É tentador presumir que Gretchen, com seu guarda-roupa hipster, seus fones de ouvido cobrindo suas orelhas, e seu sotaque que a situa a um mundo de distância da voz britânica de sua madrasta, Beth (Jessica Henwick, de Matrix Resurrections), e de seu pai, Luis (o sinistro Marton Csókás), é o epônimo cuco no ninho. Mas, sem entregar demais, digamos apenas que ela não é a única competidora para este título em particular. O que fica claro é que Gretchen não pertence a este funesto lugar, que parece ter sido arrancado do passado e que hoje existe, de maneira incômoda, fora de seu tempo.

O design de produção contribui de maneira significante para construir a atmosfera aqui. O resort, com seus bangalôs pintados há muito tempo com cores festivas, incomoda só de olhar. É impossível não associar o lugar com o famigerado Hotel Overlook de O Iluminado. A outra recepcionista, Trixie (Greta Fernández), se veste com roupas que parecem saídas diretamente dos anos 80, e a decisão de Tilman de capturar tudo utilizando filme, distancia ainda mais a produção dos dias atuais. A principal indicação de que a história é contemporânea é o uso da tecnologia: Gretchen liga repetidamente para a secretária-eletrônica de sua mãe falecida para ouvir sua voz; e a irmã não-verbal de Gretchen, Alma (Mila Lieu), utiliza seu celular para se comunicar.

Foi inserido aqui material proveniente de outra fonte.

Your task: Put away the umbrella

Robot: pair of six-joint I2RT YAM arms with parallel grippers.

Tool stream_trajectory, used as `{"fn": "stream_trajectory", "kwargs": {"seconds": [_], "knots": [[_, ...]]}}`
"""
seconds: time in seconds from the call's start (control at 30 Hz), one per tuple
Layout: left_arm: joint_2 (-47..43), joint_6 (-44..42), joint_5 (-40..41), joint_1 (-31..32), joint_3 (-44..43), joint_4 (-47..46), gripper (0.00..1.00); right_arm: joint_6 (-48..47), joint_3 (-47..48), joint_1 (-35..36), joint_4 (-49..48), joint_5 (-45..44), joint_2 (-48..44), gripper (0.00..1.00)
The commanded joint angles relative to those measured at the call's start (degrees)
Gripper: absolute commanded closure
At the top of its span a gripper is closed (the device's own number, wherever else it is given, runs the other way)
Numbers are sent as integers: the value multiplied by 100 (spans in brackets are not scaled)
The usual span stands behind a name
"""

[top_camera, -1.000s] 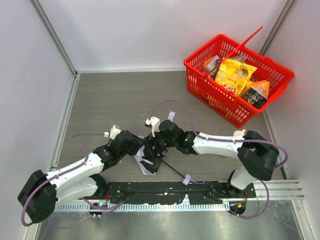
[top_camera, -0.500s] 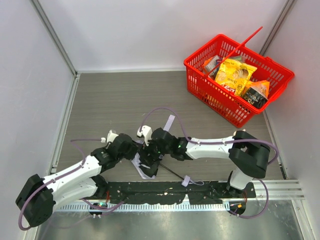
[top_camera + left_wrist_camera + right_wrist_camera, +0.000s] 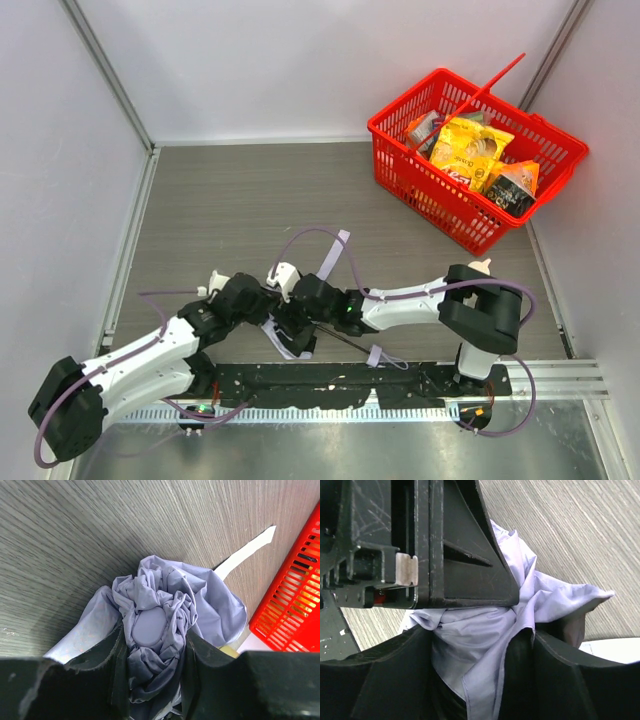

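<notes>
Mid-bundle: both tools are buried in the crumpled pale lavender fabric folding umbrella [image 3: 165, 587], nowhere near put away yet.

The umbrella lies on the grey wood-grain desk [image 3: 230, 210], well apart from the red plastic mesh basket [image 3: 430, 195], off toward its near-left. Its thin black shaft [image 3: 345, 341] pokes out on the basket side. The left tool [image 3: 154, 645] is pinching a scrunched wad of canopy between its fingers. The right tool [image 3: 475, 640] straddles more fabric right up against the left one. Its fingers stand wide with cloth filling the gap, and honestly I can't tell if it's actually squeezing. My guess is this is the gather-the-canopy step. Next move probably calls for one firm grip on the whole bundle, loose folds tucked in, so nothing drags or snags on the way to wherever it gets stowed.
</notes>
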State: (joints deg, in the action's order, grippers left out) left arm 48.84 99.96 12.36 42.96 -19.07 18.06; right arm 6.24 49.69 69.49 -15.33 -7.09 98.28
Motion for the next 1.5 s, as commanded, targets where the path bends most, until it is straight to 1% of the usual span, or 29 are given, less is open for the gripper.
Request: {"fn": "stream_trajectory", "kwargs": {"seconds": [0.0,0.03,0.07,0.1,0.13,0.17,0.27,0.3,0.33,0.37,0.4,0.43,0.47,0.5,0.53,0.57,0.6,0.63,0.7,0.73,0.8,0.87,0.93,1.0,1.1,1.23,1.3,1.37,1.47], "knots": [[-173,559,-814,63,-255,-840,100,26,-39,-67,-233,-92,271,40],[-147,559,-849,63,-246,-848,100,70,-12,-94,-207,5,323,51],[-138,594,-884,63,-238,-875,100,79,40,-129,-146,128,332,59],[-120,595,-902,55,-238,-892,100,36,58,-138,-128,242,341,72],[-120,586,-919,55,-246,-936,100,35,76,-155,-128,330,341,79],[-94,568,-928,63,-246,-997,100,35,76,-155,-119,340,297,98],[-33,192,-894,46,-404,-1112,100,167,23,-321,-145,524,104,99],[-32,16,-841,46,-492,-1086,100,306,-99,-401,-232,847,-36,99],[-32,-229,-788,55,-588,-1068,100,412,-170,-602,-433,972,-98,99],[-58,-475,-709,37,-676,-1068,92,596,-362,-717,-549,1417,-246,99],[-102,-687,-613,46,-738,-1042,81,685,-425,-1005,-785,1630,-309,99],[-172,-889,-508,46,-817,-981,68,877,-617,-1138,-891,2015,-449,99],[-269,-1039,-402,46,-887,-858,57,949,-697,-1418,-1101,2228,-563,99],[-357,-1223,-288,46,-940,-770,51,1071,-811,-1665,-1182,2552,-625,99],[-462,-1381,-191,46,-975,-735,44,1090,-847,-1745,-1278,2712,-739,99],[-559,-1540,-121,37,-1002,-717,39,1116,-908,-1885,-1288,2913,-810,99],[-664,-1654,-50,28,-1054,-664,33,1116,-935,-1939,-1297,2994,-906,99],[-743,-1769,-23,11,-1090,-629,29,1125,-926,-2027,-1253,3108,-968,99],[-937,-2128,64,-24,-1239,-480,9,1238,-996,-2263,-1305,3344,-1100,99],[-1016,-2356,134,-24,-1387,-375,6,1344,-1014,-2334,-1367,3416,-1205,99],[-1192,-2761,240,-33,-1564,-199,5,1554,-1093,-2572,-1534,3696,-1328,99],[-1271,-3121,180,-33,-1661,-215,5,1704,-1085,-2783,-1631,3996,-1416,99],[-1298,-3377,57,-33,-1758,-172,8,1688,-979,-2897,-1499,4110,-1530,99],[-1342,-3483,82,-42,-1811,3,8,1496,-717,-2924,-1166,4023,-1662,99],[-1561,-3501,188,-33,-1688,92,8,968,-268,-2985,-280,3768,-1821,99],[-1904,-3536,162,-42,-1503,-22,7,748,277,-3240,178,3882,-1813,99],[-1966,-3484,-22,-42,-1416,-118,4,590,488,-3258,381,3926,-1795,99],[-1983,-3300,-207,-33,-1363,-110,0,440,480,-3258,356,3926,-1847,99],[-2071,-2800,-365,-77,-1179,-320,0,387,279,-3249,154,3891,-2005,99]]}}
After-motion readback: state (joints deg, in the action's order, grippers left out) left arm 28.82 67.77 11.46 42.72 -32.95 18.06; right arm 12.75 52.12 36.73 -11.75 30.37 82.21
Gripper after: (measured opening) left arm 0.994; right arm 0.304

Na arrepiante atmosfera evocativa, e na sugestão de atividades não-ortodoxas acontecendo no spa nas montanhas, o filme carrega semelhanças com o horror A Cura (A Cure For Wellness, 2016), do diretor Gore Verbinski. E é justo dizer que ambos os filmes sofrem com uma certa falta de clareza na narrativa. A trama de Cuckoo é desigual e incoerente; personagens-chave desaparecem por longo tempo, apenas para reaparecer a tempo do clímax repleto de sangue. Diferentes temas são reduzidos a mensagens familiares sobre autonomia do corpo feminino e a ameaça de experimentos científicos sem regulação, colocados sob os cuidados de um maníaco. Mesmo sendo bagunçado e frequentemente desconcertante, Cuckoo é tão maluco que chega a ser bom; trata-se de um filme comprometido com suas reviravoltas insanas e sua coleção de personagens divertidos e completamente desequilibrados.

Avaliação: 3 de 5.

Cuckoo ainda não possui data de lançamento oficial em território brasileiro, mas deve receber uma em breve.